Adding a New Language (Data-Driven)¶

This project is designed so new programming languages can be added mainly by updating data files, not parser/codegen logic.

Language onboarding follows a controlled-language policy: add deterministic, testable surface forms only. See cnl_scope.md.

Goal¶

Enable a new language code (for example xx) across:

lexing and parsing (keyword recognition)
semantic analysis error reporting
runtime builtins and execution
REPL command/help localization

1. Add Keyword Mappings¶

File: multilingualprogramming/resources/usm/keywords.json

Add the new code to languages.
For every concept in every category, add a translation key for the new language.

Important:

All concepts must have a translation to keep validation complete.
Prefer unique tokens per language to avoid ambiguity.
Keep tokens identifier-safe (letters/underscores, no spaces).

Why this is enough:

KeywordRegistry loads this file dynamically.
Lexer detects/recognizes keywords through KeywordRegistry.
Parser consumes concept tokens, so syntax support follows automatically.
RuntimeBuiltins maps builtins from concept IDs, so execution picks up new language keywords automatically.

2. Add Parser/Semantic Error Messages¶

File: multilingualprogramming/resources/parser/error_messages.json

For each message key under messages, add the new language translation (same placeholders, e.g. {token}, {line}).

Why:

ErrorMessageRegistry.format() reads this file dynamically and parser/semantic analyzer use it for diagnostics.

3. Add REPL Localization¶

File: multilingualprogramming/resources/repl/commands.json

Update:

help_titles for the language.
messages keys (keywords_title, symbols_title, unsupported_language).
commands.<name>.aliases for command words.
commands.<name>.descriptions for help text.

Why:

REPL command parsing/help is fully catalog-driven from this JSON.

4. (Optional) Add Operator Description Localization¶

File: multilingualprogramming/resources/usm/operators.json

Add the new language under description where available.

Why:

REPL :symbols uses these descriptions when present; otherwise it falls back to English.

5. Add Built-in Aliases (Optional)¶

File: multilingualprogramming/resources/usm/builtins_aliases.json

Add localized aliases for selected universal builtins (for example range, len, sum).
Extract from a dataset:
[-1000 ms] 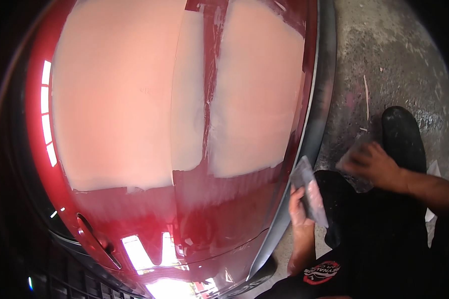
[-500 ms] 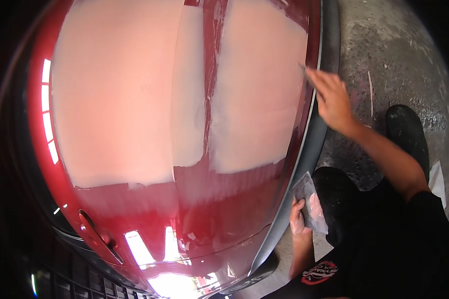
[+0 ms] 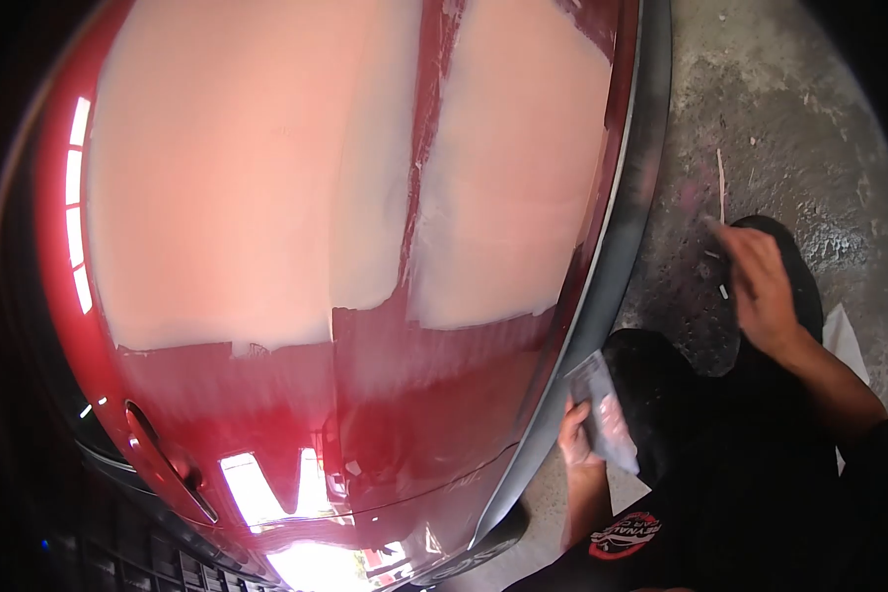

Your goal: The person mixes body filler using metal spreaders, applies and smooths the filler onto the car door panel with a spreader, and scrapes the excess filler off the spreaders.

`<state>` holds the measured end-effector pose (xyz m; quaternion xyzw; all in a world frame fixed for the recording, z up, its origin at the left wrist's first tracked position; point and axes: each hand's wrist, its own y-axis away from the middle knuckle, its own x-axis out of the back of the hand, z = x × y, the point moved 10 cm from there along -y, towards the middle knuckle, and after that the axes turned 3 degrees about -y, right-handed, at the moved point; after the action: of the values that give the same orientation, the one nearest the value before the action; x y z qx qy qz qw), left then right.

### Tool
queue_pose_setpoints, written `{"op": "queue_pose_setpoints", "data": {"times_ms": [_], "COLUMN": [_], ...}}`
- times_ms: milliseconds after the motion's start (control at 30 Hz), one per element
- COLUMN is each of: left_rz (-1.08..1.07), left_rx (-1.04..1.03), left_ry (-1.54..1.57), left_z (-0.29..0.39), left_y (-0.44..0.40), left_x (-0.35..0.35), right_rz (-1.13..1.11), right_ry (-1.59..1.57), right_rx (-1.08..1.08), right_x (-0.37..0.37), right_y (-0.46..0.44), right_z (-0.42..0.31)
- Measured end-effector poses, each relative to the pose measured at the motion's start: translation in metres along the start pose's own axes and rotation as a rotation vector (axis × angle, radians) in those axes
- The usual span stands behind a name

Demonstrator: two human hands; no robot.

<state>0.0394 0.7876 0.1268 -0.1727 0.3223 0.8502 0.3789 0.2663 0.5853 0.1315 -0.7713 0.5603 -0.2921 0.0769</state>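
A flat greyish plate (image 3: pixel 600 414) bearing a smear of pink paste is gripped in my left hand (image 3: pixel 579 434), near the lower edge of the red car. My right hand (image 3: pixel 760 276) hangs over the concrete floor to the right of the car, fingers pressed together on a thin spreader (image 3: pixel 714 229) seen nearly edge-on. It is away from the bodywork. Broad pale peach patches of filler (image 3: pixel 227 178) cover the red car panels (image 3: pixel 444 385), with a red strip between the two main patches. Dull, scuffed paint borders their lower edges.
A dark sill (image 3: pixel 641 178) runs along the car's right side. My dark shoe (image 3: pixel 804 271) stands on the stained concrete floor (image 3: pixel 730 89), where narrow pale scraps lie. White paper (image 3: pixel 845 345) is by my right arm. A door handle (image 3: pixel 166 464) sits at the lower left.
My right hand went up to the right edge of the filled panel, then came back down and right over the floor. My left hand still holds the plate, and the view has shifted slightly.
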Motion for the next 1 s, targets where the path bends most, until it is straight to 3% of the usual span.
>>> {"op": "queue_pose_setpoints", "data": {"times_ms": [33,100,133,200,267,300,367,500,533,567,633,667,700,733,833,1000], "left_rz": [0.051,0.085,0.066,0.154,0.02,0.022,0.28,0.119,0.042,-0.009,0.039,0.067,0.129,0.087,0.087,0.113], "left_rx": [0.016,0.091,0.153,0.263,0.54,0.537,0.236,-0.03,-0.129,-0.086,0.003,0.099,0.117,0.261,0.295,0.27], "left_ry": [-0.082,-0.158,-0.152,-0.085,0.102,0.101,-0.259,-0.194,-0.148,-0.156,-0.225,-0.298,-0.33,-0.217,-0.137,-0.092], "left_z": [-0.009,-0.035,-0.049,-0.079,-0.098,-0.099,-0.071,0.003,0.018,0.015,-0.008,-0.028,-0.041,-0.069,-0.097,-0.099], "left_y": [-0.011,-0.032,-0.04,-0.053,-0.041,-0.04,-0.045,-0.02,-0.013,-0.014,-0.018,-0.019,-0.017,-0.02,-0.021,-0.024], "left_x": [0.004,0.016,0.015,0.035,-0.01,-0.011,0.018,-0.025,-0.047,-0.029,0.019,0.037,0.053,0.096,0.101,0.118], "right_rz": [0.011,-0.023,-0.022,-0.295,-0.579,-0.677,-0.702,-0.661,-0.395,-0.13,-0.074,-0.013,-0.059,-0.048,-0.153,-0.1], "right_ry": [0.007,-0.331,-0.332,-0.44,-0.36,-0.201,-0.136,-0.049,-0.159,-0.264,-1.28,-1.518,-1.599,-1.606,-1.475,-1.606], "right_rx": [0.01,-0.278,-0.274,-0.009,0.504,0.642,0.61,0.306,0.111,-0.08,-0.982,-0.974,-0.92,-0.918,-0.986,-0.999], "right_x": [0.019,0.022,0.022,-0.003,-0.015,-0.025,-0.034,-0.062,-0.058,-0.051,-0.099,-0.098,-0.106,-0.116,-0.136,-0.137], "right_y": [-0.014,0.006,0.01,0.024,0.057,0.077,0.079,0.038,0.011,-0.01,-0.026,-0.051,-0.07,-0.079,-0.092,-0.102], "right_z": [-0.018,0.014,0.004,-0.047,-0.108,-0.113,-0.089,-0.025,-0.008,0.012,0.061,0.046,0.04,0.04,0.033,0.023]}}
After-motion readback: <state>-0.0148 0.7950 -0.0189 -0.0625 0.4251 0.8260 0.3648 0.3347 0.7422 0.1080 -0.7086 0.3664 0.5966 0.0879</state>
The universal English built-in name remains available; aliases are additive.

Why:

RuntimeBuiltins loads this file dynamically.
Users can write either universal names or localized aliases in programs/REPL.

6. Add Surface Syntax Patterns (Optional)¶

File: multilingualprogramming/resources/usm/surface_patterns.json

Use this file when keyword translation alone is not enough for natural phrasing. Rules are declarative and normalize alternate surface token order into canonical concept order before parser grammar runs.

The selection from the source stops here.